18.6.18

rumo ao apocalipse com uma catraca na porta de entrada

no te olvides grita todavia
este mundo es injusto

Benedetti

Se há um assunto que não se pode negar é a de que Paulino Júnior já integra o time dos bons cronistas armando as letras para o contra-ataque. 

Sem ignorar os problemas da esfera pública (leia-se por exemplo: Paisagem infestada) e muito longe de relatar as ações dos paladinos da justiça, Paulino lida com as vicissitudes mais pessoais. Na labutaria crônica do ficcionista, o miúdo da vida ganha ares de ironia, leveza e humor. Mas atenção, onde “cada pessoa com um carro na rua é como um revólver na mão de macaco”: a fantasia do folião é “uma bala perdida no meio da multidão”. Neste universo ninguém quer nem mesmo um Papai Noel humano. 

A exemplo de divertimento, veja-se O ponto e o ônibus e Economia de energia. Divertidíssimos.

Lembrando Antonio Candido, em A vida ao rés-do-chão, tudo é motivo de experiência e reflexão. Para este último requisito, valem as observações do espaço urbano que tiraniza o sujeito amoroso. 

Tomando o automóvel como objeto de estudo, podemos pensar na organização da vida nos países capitalistas em torno desse fetiche.  

Consciência e autocrítica aparecem em Errada demais. Orora seríamos nós? 

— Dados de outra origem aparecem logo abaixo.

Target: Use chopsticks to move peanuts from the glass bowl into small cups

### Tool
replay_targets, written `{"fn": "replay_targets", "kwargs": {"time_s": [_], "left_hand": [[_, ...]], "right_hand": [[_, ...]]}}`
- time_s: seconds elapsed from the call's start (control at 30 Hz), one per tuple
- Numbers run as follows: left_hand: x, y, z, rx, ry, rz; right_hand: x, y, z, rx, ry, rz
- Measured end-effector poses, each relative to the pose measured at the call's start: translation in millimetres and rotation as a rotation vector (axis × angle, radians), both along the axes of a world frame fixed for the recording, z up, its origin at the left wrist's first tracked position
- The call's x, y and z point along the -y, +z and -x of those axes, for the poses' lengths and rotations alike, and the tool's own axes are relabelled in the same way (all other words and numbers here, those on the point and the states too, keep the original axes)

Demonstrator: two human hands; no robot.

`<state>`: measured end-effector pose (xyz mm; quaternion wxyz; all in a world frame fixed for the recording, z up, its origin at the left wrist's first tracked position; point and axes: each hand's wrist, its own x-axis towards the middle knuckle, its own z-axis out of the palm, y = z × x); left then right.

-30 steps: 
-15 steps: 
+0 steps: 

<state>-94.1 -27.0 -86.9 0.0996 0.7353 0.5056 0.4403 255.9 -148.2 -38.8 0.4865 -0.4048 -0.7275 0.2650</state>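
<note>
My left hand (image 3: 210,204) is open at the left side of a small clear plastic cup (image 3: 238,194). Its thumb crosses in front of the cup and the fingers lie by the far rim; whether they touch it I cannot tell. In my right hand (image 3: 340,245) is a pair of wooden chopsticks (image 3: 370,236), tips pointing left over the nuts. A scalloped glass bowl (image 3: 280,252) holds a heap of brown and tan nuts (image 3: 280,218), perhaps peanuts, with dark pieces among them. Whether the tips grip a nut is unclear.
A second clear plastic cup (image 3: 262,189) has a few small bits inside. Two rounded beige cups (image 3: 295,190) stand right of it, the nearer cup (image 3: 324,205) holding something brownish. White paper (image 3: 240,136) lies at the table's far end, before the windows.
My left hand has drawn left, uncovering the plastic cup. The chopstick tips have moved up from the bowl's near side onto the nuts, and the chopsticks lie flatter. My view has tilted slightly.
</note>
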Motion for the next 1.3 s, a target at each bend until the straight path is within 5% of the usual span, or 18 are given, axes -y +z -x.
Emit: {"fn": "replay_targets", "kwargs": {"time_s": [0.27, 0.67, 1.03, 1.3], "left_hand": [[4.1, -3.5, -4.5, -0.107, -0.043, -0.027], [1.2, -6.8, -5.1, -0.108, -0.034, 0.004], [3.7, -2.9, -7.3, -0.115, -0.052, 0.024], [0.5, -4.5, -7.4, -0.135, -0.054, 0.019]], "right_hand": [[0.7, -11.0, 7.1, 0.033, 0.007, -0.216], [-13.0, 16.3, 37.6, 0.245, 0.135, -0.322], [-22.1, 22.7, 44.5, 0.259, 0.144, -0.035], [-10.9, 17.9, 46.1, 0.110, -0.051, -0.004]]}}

Das narrativas mais cruéis, Solução Final representa o mundo cão que faz da crônica, a princípio comprometida com um instante fugaz, perdurar na cabeça do leitor como um alerta: “Vivemos em tempos perigosamente cínicos.” Tão cínico que o cartão-postal da Ilha da Magia exibe a natureza em estado de exploração e descarte. Mas o que seria esta sujeira para as pessoas de bem que só querem ver mansão? A ironia, neste ponto, reside na utilização da linguagem publicitária em forma de protesto. 

Descartando a possibilidade do autor estar com os pés na lua, Antonio Candido sintetiza a importância da literatura como sensibilização: 

fica perto de nós. Na sua despretensão, humaniza; e esta humanização lhe permite, como compensação sorrateira, recuperar com a outra mão uma certa profundidade de significado e um certo acabamento de forma, que de repente podem fazer dela uma inesperada embora discreta candidata à perfeição. [...] Sua durabilidade pode ser maior do que ela própria pensava.

Porém, precisa da urgência de um Joe Strummer. Aliás, o cronista continua incisivo, artista deve ter mais de Cólera e menos de Paralamas do Sucesso.

Contra a maquinação reacionária do esquecimento, a reunião das crônicas não nos deixa esquecer a lama tóxica expelida pela mineradora Samarco. Sua crítica é severa e contundente. Cito: 

defender interesses de grandes empresários como se eles fossem as galinhas dos ovos de ouro, é a maneira mais direta para se chegar a catástrofes deste nível. Ruim sem eles, pior com eles. A única sustentabilidade que interessa à iniciativa privada é a do lucro – make Money. Ou será que, numa reunião de cúpula, a planilha discutida é sobre a qualidade de vida dos trabalhadores e a preservação do meio ambiente? 

Mas se os grandes empresários só têm olhos para o lucro, é o Dr. Bakunin, na excelente paródia de Pneumotórax, de Manuel Bandeira, que paradoxalmente cirúrgico diagnostica o problema do proletariado alçado ao poder nas condições burguesas:

deixa de ser trabalhador para se tornar homem de Estado e, por essa via, torna-se burguês e corre o risco de ser mais burguês que o próprio burguês.

A vida infernizada pela maquinaria barulhenta, administrada por gestores, onde as pessoas são reconhecidas pela marca do carro orbita na lógica do sistema de transformar a existência em negócio.  Parafraseando o autor, qual será a próxima etapa da evolução humana? Matar uns aos outros por uma ocupação no mercado de trabalho? 

Nesta antologia, camarada, não há espaço para virtudes.